In the past few years, the involvement of long non-coding RNA (lncRNA) in orthopedic diseases has been a subject of increasing investigation and documentation. For instance, certain lncRNAs are involved in the progression of osteoporosis, including SNHG14,⁵ PCBP1-AS1,⁶ and SNHG1.⁷ Additionally, a subset of lncRNAs exerts significant regulatory functions in the process of fracture healing, such as MAGI2-AS3,⁸ HAGLR,⁹ and HOTAIR.¹⁰ In addition, some studies have also focused on the abnormal expression of lncRNAs in lumbar disc degeneration (LDD), for example, the expression of lncRNA ZFAS1 is significantly elevated in patients with LDD, making it a prospective marker for predicting the prognosis of LDD.¹¹ Simultaneously, an increasing number of investigations into lncRNA involvement in LDH have been carried out.^1,12

As a novel lncRNA, migration inhibitory factor antisense RNA 1 (MIF-AS1) has been documented to enhance cell growth and attenuate apoptosis in gastric cancer cells.¹³ Additional researches have highlighted the significance of MIF-AS1 in the progression of ovarian¹⁴ and breast cancers.¹⁵ It is worth noting that a study conducted to detect lncRNAs linked to the intervertebral disc degeneration (IVDD) and validated eight lncRNAs that were increased in the nucleus pulposus (NP) cells of IVDD, with MIF-AS1 being one of them.¹⁶ However, the role of MIF-AS1 in LDH and its regulatory mechanism have not been elucidated.

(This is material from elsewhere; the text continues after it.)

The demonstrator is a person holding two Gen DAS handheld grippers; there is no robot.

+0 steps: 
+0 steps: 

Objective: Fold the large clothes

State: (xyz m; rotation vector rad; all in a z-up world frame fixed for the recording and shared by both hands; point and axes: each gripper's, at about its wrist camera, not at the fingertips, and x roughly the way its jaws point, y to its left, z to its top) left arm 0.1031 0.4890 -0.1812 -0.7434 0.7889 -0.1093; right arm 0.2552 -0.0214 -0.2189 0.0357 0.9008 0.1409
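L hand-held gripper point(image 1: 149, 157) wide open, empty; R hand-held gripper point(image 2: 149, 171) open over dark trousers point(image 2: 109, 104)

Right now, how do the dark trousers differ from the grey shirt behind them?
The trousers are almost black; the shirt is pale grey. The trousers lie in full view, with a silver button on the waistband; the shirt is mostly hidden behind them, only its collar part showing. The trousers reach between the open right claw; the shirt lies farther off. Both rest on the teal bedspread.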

Studies have shown that miR-185-5p modulates inflammatory responses and autophagy.¹⁷ Moreover, miR-185-5p also plays a very important regulatory role in cancer.¹⁸ The research also found that miR-185-5p is involved in the process of osteogenic differentiation.¹⁹ It is worth noting that miR-185-5p is downregulated in the chronic constrictive injury induced rat model and is involved in the inflammatory response.²⁰ By predicting the miRNAs regulated by MIF-AS1 through an online website, we found that miR-185-5p was one of them. However, the mutual regulatory effect between MIF-AS1 and miR-185-5p has not yet been confirmed.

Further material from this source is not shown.